Hasan Rıza Soyak, verilen metni yeni baştan düzenleyerek yazdırdıktan sonra, Mustafa Kemal Paşa’nın konu ile ilgili talimatını almıştır.
“Şimdi bunu al, Adliye Vekili Seyit beye götür, yarına kadar bunları okusunlar. Cumhuriyet ve halk hâkimiyeti mefhumları ile umumî hukuk kaideleri bakımından tetkik etsinler ve mütalâalarını bildirsinler. Meselenin şimdilik üçümüzün arasında kalmasını, arzu ettiğimi de Seyit Beye söylersin”.
Verilen emir yerine getirilmiş, Seyit bey müsveddeleri okuduktan sonra, geri verirken görüşlerini, Hasan Rıza Soyak’a “pek mükemmel bulduğunu, esaslarda mutabık olduğunu, tashih haddi olmamakla beraber, birkaç nokta da Gazi’nin emirlerine imtisal ederek, mütalâalarını kaydettiğini”, söylemiştir.
Falih Rıfkı Atay’ın Cumhuriyetin ilânı ile ilgili olarak Çankaya adlı eserinde, 11 Eylül 1923’de tuttuğu notlar konuya açıklık getirmesi bakımından dikkatimizi çekmektedir.
T. B. M. M .de Mustafa Kemal Paşa’nın odasında cereyan eden olaylar, Cumhuriyetin ilânından önce, Cumhuriyetin ilânı ile ilgili görüşmeleri dile getirmektedir. Konunun ele alınışına Parti Tüzüğünde yapılacak değişiklikler sebep olmuştur.
“Gazi dedi ki”
— Cumhuriyet ne demektir? Kamusa baktım, “chose publique” kelimeleriyle tercüme edilmiştir. Bizde manası ne olmalı?
Gazi’nin sözü hangi konu üstüne getirmek istediği belli idi.
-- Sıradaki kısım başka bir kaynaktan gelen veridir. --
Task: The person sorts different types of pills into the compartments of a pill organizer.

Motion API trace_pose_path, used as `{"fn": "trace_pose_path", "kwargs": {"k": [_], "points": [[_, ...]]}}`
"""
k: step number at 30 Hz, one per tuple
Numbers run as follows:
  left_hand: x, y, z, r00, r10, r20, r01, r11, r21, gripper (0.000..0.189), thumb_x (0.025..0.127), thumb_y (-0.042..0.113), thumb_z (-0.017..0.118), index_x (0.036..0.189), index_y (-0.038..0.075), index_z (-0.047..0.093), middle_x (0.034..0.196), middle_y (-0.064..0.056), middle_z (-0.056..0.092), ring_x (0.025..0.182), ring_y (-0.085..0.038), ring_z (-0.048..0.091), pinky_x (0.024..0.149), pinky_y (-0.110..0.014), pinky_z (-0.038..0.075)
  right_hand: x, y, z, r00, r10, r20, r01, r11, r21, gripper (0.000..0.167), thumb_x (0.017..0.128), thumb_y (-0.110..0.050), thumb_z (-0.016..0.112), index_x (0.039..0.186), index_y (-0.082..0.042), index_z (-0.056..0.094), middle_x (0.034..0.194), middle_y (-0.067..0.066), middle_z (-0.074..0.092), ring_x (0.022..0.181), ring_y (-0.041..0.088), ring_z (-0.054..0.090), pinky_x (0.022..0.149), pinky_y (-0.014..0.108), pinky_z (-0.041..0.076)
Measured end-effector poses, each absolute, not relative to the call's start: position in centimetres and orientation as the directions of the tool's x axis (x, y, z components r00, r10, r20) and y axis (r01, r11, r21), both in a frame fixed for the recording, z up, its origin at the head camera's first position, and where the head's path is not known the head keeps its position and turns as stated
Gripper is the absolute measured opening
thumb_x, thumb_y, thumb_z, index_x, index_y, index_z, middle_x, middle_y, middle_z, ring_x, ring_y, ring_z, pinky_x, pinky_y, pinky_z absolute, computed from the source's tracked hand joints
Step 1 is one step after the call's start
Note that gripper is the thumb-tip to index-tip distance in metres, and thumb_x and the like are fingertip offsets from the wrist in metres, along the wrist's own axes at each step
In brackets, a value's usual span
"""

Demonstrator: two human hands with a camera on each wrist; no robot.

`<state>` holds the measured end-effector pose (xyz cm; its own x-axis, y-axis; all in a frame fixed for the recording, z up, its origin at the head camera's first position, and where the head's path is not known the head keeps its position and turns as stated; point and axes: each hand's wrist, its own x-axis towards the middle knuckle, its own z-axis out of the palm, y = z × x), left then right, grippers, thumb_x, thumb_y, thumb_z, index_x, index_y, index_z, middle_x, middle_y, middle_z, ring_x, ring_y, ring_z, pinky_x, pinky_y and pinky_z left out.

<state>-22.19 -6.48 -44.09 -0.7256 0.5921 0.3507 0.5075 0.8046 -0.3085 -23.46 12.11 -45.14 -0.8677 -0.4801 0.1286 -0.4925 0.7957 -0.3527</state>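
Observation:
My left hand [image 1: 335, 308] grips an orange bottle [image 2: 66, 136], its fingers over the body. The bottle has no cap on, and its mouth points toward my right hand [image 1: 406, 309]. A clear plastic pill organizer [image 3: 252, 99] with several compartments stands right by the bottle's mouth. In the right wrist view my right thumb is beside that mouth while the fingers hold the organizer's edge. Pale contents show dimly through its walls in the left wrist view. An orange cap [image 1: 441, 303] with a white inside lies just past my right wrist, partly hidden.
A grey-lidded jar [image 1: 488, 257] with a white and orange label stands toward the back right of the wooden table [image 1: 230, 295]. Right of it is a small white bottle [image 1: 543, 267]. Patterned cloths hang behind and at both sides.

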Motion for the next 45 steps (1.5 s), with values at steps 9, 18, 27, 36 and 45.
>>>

Kanun-u esaside (Anayasada) hükümet şeklini açıkça göstermek sırası geldiğini söyleyen
Sabri Bey:
— Mesele bugünkü vaziyetin ifade edilmesinden ibarettir, dedi.
Gazi: — Ben projeyi (söz konusu parti tüzüğü projesi) gördüm. Çok eksik yerleri var. Bu hafta kendim uğraşacağım. Sonra bazı arkadaşlarla hususî müzakerede bulunuruz ve fırkaya getiririz, dedi.
Yunus Nadi: — Bunu en kuvvetli zamanımızda yapmalıyız. Gazi, kalemini masaya vurarak;
— En kuvvetli zamanımız bugündür, dedi.
Sonra yeni Kanun-u Esasî’nin kendi niyetine göre ilk maddesini okudu. “Türkiye Cumhuriyet usulü ile idare olunan bir halk devletidir”.
Falih Rıfkı Atay, bu açıklamalardan sonra notlarında şu hususa yer vermektedir.
“Nihayet yakında Cumhuriyetin ilân olunacağını Mecliste Mustafa Kemal Paşa’nın ağzından işitiyorduk. Haber ağızdan ağıza yayılarak, Mecliste herkes şüpheden kurtulacaktır”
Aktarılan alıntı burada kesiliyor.